» **Supplied data**

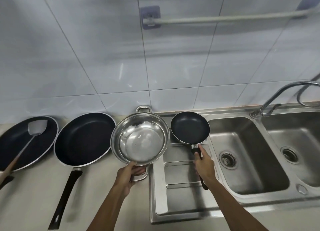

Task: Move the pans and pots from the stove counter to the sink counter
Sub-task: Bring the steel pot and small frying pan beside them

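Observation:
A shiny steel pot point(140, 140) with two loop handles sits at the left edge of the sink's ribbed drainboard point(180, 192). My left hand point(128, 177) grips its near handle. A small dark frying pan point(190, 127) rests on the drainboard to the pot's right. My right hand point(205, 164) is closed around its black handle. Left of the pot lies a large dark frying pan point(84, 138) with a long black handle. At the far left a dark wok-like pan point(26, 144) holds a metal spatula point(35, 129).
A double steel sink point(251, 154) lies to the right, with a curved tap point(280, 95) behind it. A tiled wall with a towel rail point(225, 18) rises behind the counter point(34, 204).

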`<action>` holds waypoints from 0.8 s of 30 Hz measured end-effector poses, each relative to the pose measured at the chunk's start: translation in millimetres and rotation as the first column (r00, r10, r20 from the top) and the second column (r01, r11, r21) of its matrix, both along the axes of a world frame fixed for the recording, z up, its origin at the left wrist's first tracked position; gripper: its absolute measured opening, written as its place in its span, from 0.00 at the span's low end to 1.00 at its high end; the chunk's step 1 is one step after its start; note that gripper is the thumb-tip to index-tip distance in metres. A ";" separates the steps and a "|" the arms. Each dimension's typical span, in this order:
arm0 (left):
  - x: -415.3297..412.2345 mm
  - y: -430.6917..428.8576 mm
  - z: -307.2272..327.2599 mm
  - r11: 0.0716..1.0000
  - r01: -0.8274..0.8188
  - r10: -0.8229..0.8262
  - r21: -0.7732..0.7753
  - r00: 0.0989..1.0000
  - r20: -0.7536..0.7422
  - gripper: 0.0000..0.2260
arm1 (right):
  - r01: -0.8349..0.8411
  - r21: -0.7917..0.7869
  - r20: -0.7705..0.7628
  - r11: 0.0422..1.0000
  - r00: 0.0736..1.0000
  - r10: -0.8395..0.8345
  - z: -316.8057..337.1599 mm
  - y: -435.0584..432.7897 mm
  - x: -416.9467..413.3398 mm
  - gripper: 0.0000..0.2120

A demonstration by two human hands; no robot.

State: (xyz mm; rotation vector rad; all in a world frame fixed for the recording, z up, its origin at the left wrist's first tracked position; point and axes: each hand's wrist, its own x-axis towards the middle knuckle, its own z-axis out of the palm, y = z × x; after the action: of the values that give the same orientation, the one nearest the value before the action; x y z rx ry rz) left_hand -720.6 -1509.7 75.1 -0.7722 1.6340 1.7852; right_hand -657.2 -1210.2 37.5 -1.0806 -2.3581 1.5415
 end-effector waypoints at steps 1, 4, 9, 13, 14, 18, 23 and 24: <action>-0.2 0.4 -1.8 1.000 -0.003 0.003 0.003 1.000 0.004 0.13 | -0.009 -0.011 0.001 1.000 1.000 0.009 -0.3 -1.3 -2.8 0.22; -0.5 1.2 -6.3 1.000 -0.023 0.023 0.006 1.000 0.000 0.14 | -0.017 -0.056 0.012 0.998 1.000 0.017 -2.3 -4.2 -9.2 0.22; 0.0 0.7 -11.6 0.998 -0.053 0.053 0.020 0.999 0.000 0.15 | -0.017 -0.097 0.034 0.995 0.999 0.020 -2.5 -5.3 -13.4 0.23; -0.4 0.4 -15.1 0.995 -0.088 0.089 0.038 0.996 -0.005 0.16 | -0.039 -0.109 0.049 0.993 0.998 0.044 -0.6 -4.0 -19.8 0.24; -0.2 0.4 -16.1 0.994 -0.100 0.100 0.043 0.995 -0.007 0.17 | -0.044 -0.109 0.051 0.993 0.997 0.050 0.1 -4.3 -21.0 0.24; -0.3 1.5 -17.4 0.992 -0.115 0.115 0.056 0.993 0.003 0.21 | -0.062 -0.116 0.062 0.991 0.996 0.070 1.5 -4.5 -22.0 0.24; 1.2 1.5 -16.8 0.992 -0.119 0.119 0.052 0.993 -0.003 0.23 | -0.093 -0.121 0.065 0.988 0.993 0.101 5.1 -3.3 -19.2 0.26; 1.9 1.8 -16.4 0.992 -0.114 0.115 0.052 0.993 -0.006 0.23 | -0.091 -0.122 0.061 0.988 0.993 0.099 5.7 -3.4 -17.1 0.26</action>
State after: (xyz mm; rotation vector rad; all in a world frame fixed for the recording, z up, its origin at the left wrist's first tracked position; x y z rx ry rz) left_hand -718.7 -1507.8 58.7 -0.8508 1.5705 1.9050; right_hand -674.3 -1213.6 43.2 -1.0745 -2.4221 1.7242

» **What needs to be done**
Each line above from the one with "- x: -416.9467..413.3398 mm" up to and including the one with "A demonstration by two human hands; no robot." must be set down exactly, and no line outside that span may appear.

» **Task response**
  - x: -416.9467..413.3398 mm
  - gripper: 0.0000..0.2120

A demonstration by two human hands; no robot.

The answer to this exercise has been fully stated.